What to do: From the records below, copy out exactly the lines from the one containing "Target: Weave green" to the one containing "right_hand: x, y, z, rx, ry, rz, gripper", both included. Add nothing else.

*** The input ***

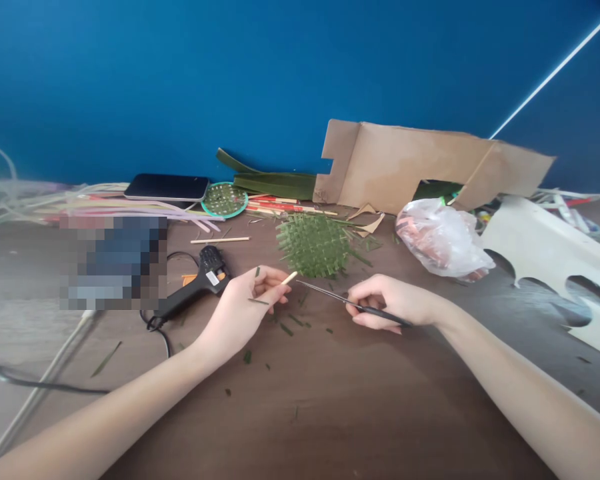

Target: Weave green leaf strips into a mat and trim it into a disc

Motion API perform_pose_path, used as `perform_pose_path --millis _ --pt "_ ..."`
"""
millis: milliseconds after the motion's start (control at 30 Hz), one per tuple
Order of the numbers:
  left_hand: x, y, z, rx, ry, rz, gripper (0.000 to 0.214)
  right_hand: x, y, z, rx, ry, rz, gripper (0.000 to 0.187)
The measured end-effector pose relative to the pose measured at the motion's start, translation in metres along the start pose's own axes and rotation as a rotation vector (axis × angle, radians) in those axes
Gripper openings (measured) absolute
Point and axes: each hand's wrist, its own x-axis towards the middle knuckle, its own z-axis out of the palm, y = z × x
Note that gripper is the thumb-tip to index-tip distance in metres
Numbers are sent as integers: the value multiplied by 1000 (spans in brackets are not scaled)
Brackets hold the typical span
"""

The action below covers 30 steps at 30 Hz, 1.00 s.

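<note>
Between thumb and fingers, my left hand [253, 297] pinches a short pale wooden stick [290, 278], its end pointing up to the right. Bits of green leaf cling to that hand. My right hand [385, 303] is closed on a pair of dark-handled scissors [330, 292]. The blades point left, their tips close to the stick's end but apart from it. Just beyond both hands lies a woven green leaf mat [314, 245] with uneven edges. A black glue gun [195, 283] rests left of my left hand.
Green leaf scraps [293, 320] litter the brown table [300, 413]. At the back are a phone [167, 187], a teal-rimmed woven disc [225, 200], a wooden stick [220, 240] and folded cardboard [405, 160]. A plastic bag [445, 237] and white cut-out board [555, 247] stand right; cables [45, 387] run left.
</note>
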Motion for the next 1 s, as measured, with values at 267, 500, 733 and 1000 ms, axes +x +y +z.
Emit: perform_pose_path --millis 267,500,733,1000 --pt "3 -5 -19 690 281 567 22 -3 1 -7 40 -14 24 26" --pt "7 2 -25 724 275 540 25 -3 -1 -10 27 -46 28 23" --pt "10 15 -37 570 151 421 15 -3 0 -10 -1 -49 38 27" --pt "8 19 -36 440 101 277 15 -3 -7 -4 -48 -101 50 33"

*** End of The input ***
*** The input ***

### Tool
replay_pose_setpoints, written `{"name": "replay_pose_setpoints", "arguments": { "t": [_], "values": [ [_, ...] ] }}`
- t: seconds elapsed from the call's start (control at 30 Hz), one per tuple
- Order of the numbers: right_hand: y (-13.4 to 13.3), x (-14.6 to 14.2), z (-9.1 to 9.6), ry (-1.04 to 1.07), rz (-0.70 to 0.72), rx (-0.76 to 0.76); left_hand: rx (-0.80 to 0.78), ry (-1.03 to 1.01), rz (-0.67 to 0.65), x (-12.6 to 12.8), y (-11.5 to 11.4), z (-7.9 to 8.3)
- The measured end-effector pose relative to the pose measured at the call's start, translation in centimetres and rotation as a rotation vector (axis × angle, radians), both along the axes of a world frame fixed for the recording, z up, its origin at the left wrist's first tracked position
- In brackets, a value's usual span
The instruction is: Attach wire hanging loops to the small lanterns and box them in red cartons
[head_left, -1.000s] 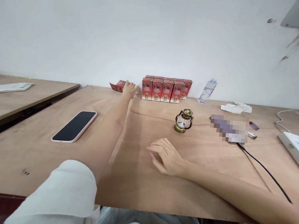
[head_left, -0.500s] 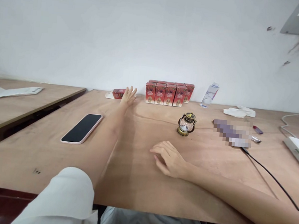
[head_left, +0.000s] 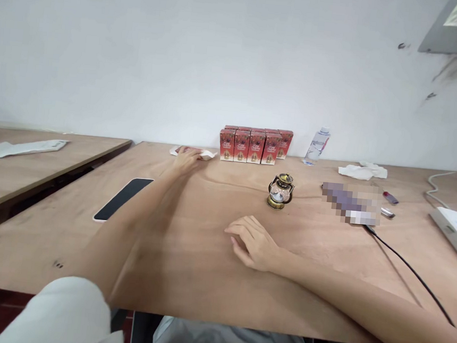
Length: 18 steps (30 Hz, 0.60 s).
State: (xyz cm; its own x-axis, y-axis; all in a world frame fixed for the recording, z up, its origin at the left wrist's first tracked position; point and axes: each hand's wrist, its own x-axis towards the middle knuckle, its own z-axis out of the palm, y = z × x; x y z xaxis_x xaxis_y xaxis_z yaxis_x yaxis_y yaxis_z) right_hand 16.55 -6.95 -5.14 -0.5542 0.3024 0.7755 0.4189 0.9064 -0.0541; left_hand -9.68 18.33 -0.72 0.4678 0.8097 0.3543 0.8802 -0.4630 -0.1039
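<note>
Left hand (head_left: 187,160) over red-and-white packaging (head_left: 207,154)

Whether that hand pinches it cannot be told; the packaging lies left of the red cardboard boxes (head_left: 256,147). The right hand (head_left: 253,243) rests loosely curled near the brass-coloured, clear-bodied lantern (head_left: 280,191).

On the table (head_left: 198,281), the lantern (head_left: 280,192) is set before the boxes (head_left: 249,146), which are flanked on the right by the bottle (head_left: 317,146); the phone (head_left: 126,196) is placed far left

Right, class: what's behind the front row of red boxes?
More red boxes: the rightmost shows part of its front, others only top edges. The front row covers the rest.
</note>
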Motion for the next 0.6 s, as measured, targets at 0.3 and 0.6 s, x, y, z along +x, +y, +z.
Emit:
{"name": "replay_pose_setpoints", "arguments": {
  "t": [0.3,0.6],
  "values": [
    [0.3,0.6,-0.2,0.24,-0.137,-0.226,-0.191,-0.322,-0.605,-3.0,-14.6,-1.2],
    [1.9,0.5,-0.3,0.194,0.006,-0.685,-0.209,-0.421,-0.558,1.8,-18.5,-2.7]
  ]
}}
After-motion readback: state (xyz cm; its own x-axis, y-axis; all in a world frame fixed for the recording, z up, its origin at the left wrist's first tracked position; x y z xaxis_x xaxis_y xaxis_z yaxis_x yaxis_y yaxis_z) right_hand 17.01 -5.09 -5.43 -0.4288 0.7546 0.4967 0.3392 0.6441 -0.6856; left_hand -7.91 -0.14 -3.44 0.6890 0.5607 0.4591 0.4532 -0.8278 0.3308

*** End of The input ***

Solution for this task:
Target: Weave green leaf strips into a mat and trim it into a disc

Motion API perform_pose_path, used as `perform_pose_path --millis _ --pt "_ ..."`
"""
millis: milliseconds after the motion's start (control at 30 Hz), one per tuple
Order of the numbers:
  left_hand: x, y, z, rx, ry, rz, gripper (0.000 to 0.214)
  right_hand: x, y, z, rx, ry, rz, gripper (0.000 to 0.187)

The output above is complete.